## PROBLEM TO SOLVE
Return the listing below character for character.

## RECORDED DATA
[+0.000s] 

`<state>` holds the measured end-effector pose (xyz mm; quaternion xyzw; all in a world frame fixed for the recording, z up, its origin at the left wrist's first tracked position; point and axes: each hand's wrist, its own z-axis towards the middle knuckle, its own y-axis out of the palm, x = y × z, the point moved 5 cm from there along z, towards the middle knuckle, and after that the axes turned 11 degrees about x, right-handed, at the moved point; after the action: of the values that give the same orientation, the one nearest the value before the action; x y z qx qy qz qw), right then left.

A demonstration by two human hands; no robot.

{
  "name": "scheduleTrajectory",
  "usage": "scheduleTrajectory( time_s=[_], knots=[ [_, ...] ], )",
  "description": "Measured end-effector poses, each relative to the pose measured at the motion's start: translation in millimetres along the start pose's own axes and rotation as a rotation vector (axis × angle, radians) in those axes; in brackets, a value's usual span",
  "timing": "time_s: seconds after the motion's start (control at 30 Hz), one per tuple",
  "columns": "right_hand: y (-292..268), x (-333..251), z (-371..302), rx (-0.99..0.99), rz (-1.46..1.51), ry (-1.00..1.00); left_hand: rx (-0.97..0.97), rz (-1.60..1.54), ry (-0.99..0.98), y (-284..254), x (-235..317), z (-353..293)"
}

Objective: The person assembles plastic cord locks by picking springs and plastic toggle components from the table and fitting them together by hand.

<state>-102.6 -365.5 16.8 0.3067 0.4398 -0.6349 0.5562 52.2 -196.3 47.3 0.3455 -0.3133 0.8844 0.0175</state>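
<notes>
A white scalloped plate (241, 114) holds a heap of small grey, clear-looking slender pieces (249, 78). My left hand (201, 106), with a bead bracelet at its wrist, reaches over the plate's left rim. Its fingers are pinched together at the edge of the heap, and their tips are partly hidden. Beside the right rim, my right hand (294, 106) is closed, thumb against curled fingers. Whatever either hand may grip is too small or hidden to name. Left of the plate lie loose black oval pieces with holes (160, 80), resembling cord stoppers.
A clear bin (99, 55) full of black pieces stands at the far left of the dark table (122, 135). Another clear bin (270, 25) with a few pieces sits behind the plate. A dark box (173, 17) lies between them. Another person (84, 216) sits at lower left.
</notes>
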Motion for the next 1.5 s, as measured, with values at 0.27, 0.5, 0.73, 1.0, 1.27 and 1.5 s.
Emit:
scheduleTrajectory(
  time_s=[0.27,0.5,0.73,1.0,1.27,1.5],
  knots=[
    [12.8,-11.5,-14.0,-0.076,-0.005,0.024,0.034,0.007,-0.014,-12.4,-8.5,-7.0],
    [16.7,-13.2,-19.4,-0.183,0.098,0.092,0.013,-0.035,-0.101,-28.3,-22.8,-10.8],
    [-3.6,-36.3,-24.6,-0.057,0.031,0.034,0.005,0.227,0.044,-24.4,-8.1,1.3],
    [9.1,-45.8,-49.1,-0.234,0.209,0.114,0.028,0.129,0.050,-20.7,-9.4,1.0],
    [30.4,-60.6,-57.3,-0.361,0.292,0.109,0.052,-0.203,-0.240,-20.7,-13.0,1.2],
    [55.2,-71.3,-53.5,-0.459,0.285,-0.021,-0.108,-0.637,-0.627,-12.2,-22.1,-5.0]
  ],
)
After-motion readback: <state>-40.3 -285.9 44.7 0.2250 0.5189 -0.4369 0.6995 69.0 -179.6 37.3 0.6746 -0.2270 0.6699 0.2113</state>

## OUTPUT BELOW
[+0.000s] 

`<state>` holds the measured end-effector pose (xyz mm; quaternion xyzw; all in a world frame fixed for the recording, z up, its origin at the left wrist's first tracked position; point and axes: each hand's wrist, its own z-axis towards the middle knuckle, its own y-axis out of the palm, x = y × z, the point moved 5 cm from there along z, towards the middle knuckle, and after that the axes turned 11 degrees about x, right-handed, at the moved point; after the action: of the values that give the same orientation, the one nearest the value before the action; x y z qx qy qz qw), right then left.

A demonstration by two human hands; no robot.

{
  "name": "scheduleTrajectory",
  "usage": "scheduleTrajectory( time_s=[_], knots=[ [_, ...] ], )",
  "description": "Measured end-effector poses, each relative to the pose measured at the motion's start: translation in millimetres along the start pose's own axes and rotation as a rotation vector (axis × angle, radians) in those axes; in brackets, a value's usual span",
  "timing": "time_s: seconds after the motion's start (control at 30 Hz), one per tuple",
  "columns": "right_hand: y (-292..268), x (-333..251), z (-371..302), rx (-0.99..0.99), rz (-1.46..1.51), ry (-1.00..1.00); left_hand: rx (-0.97..0.97), rz (-1.60..1.54), ry (-0.99..0.98), y (-284..254), x (-235..317), z (-353..293)"
}

Objective: The person assembles plastic cord locks by picking springs and plastic toggle components from the table and fitting them together by hand.

<state>-102.6 -365.5 16.8 0.3067 0.4398 -0.6349 0.5562 52.2 -196.3 47.3 0.3455 -0.3133 0.8844 0.0175</state>
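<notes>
A white scalloped plate (241, 114) holds a heap of small grey, clear-looking slender pieces (249, 78). My left hand (201, 106), with a bead bracelet at its wrist, reaches over the plate's left rim. Its fingers are pinched together at the edge of the heap, and their tips are partly hidden. Beside the right rim, my right hand (294, 106) is closed, thumb against curled fingers. Whatever either hand may grip is too small or hidden to name. Left of the plate lie loose black oval pieces with holes (160, 80), resembling cord stoppers.
A clear bin (99, 55) full of black pieces stands at the far left of the dark table (122, 135). Another clear bin (270, 25) with a few pieces sits behind the plate. A dark box (173, 17) lies between them. Another person (84, 216) sits at lower left.
</notes>
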Motion for the next 1.5 s, as measured, with values at 0.27, 0.5, 0.73, 1.0, 1.27 and 1.5 s.
Emit:
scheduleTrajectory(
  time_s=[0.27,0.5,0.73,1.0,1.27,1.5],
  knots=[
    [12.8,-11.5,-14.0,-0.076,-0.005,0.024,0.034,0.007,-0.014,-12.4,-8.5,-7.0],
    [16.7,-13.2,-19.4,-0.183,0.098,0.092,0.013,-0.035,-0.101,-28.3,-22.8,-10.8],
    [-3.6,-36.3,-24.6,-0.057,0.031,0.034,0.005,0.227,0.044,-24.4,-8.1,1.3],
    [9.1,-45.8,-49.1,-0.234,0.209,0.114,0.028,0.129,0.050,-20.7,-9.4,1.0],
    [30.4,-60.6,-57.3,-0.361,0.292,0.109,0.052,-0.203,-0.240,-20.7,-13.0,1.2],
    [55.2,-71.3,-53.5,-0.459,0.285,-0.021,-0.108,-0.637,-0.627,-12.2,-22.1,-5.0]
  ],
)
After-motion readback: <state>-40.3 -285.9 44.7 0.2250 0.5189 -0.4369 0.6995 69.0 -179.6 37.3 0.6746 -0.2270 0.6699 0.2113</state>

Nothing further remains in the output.